Весь XVIII век писатели жили монаршей милостью да подачками с барского стола. Сочинил удачную оду на восшествие - вот тебе табакерка. Ударил ювеналовым бичом сатиры - бери перстенек. А уж за трагедию из античной истории, перепертую на язык родных осин, можно было и деревеньку запросить.
Я, конечно, утрирую. Комикую, хотя суть, мне кажется, схвачена верно. Как верно и то, что явился Пушкин, наше всё, как известно, и всё переменил. Не продается, - сказал, - вдохновенье, но можно рукопись продать. За деньги, естественно, в дальнейшем именуемые гонораром.
Так русские писатели два века и прожили - на гонорары. Пока, вослед перестройке и гласности, не рухнули тиражи, а с ними и гонорары. Если раньше издавали книгу, чтобы в том числе и заработать себе на пропитание, то теперь часто зарабатывают, чтобы оплатить издание собственной книги. Или издатель снизойдет к почтенному автору и его облагодетельствует: мы, мол, денег с вас, дорогой вы наш, не возьмем, но и вам, конечно, ни гроша не дадим. Ну, а если гонорар все же возникает, то, ей-богу, чаще всего сиротский, одни только слезы...
Вот и вернулись к нам, будто из средневековья, табакерки с перстеньками, именуемые нынче литературными премиями.
Чем «Большая книга», особенно первой степени, не деревенька? 
И чем прожить поэту, если за стихотворные сборники нынче не платят никому? Или почти никому?
За премии бьются, ссорятся насмерть - или соискатель с соискателем, или оба они с бездушными членами жюри. А как не биться? И многим ли лучше, когда величественно отстраняются (делают вид, что отстранились): я, мол, на своем вдохновении не зарабатываю?
Мне самому случалось быть то членом, то председателем жюри, то есть брать деньги из одних рук и передавать в другие. Ловя на себе взыскующие, а иногда и просто ненавидящие взгляды тех прекрасных писателей, что так и не вышли из лонг-листа.
Ох уж, этот рынок по-российски, не к ночи будь помянут, от которого и премиальной сетью не защититься: слишком уж она крупноячеиста, а то и дырява.

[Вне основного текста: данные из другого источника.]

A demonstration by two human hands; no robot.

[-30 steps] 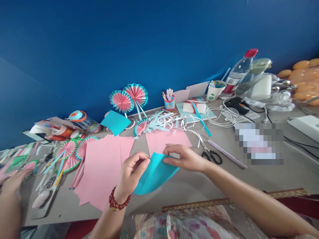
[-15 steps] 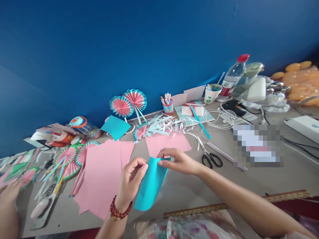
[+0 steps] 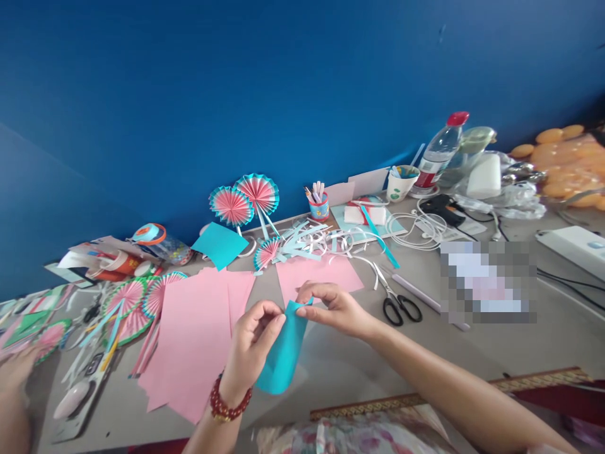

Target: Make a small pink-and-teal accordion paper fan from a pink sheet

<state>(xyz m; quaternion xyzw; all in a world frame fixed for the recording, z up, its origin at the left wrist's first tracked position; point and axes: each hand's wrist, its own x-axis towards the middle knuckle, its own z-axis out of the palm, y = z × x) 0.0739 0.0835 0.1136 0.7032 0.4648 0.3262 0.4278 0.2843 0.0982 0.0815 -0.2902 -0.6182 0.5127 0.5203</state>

В связи с неуклонным сегментированием современной культуры и в связи с неуклонным ростом невежества, все неуклоннее выдаваемого публикой уже и за достоинство, некоторые оценочные эпитеты стали выглядеть комично.
Например, известный – «известный микробиолог» (это кому же он известен, кроме микробиологов?)
Или знаменитый – «знаменитый валторнист».
Даже простое вроде бы слово популярный, и оно под вопросом.
Такие эпитеты, как крупный, выдающийся, значительный, неординарный, еще чего-то стоят. Впрочем, гораздо меньше, чем стоили раньше.
И - праздник сегодня у эпитетов, которые выделяют не масштаб (известности или таланта), не сумму сделанного тем или иным человеком, а его (уже почти безоценочно) уникальность.
Этот, мол, - единственный в своем роде - поэт или, простите покорно, мудак.
Это, мол, - эксклюзивный прием.
Эта, мол, - неповторимая красавица или, извините, дура.
Иными словами, значит сейчас что-то не оценка человечеством (читателями, экспертами etc.) и даже не самооценка («Я гений, Игорь…» etc.), а возможность (или невозможность) представить того или иного человека в телепередаче типа «Минута славы».
Там ведь действительно одни уникумы, единственные и, слава Богу, неповторимые.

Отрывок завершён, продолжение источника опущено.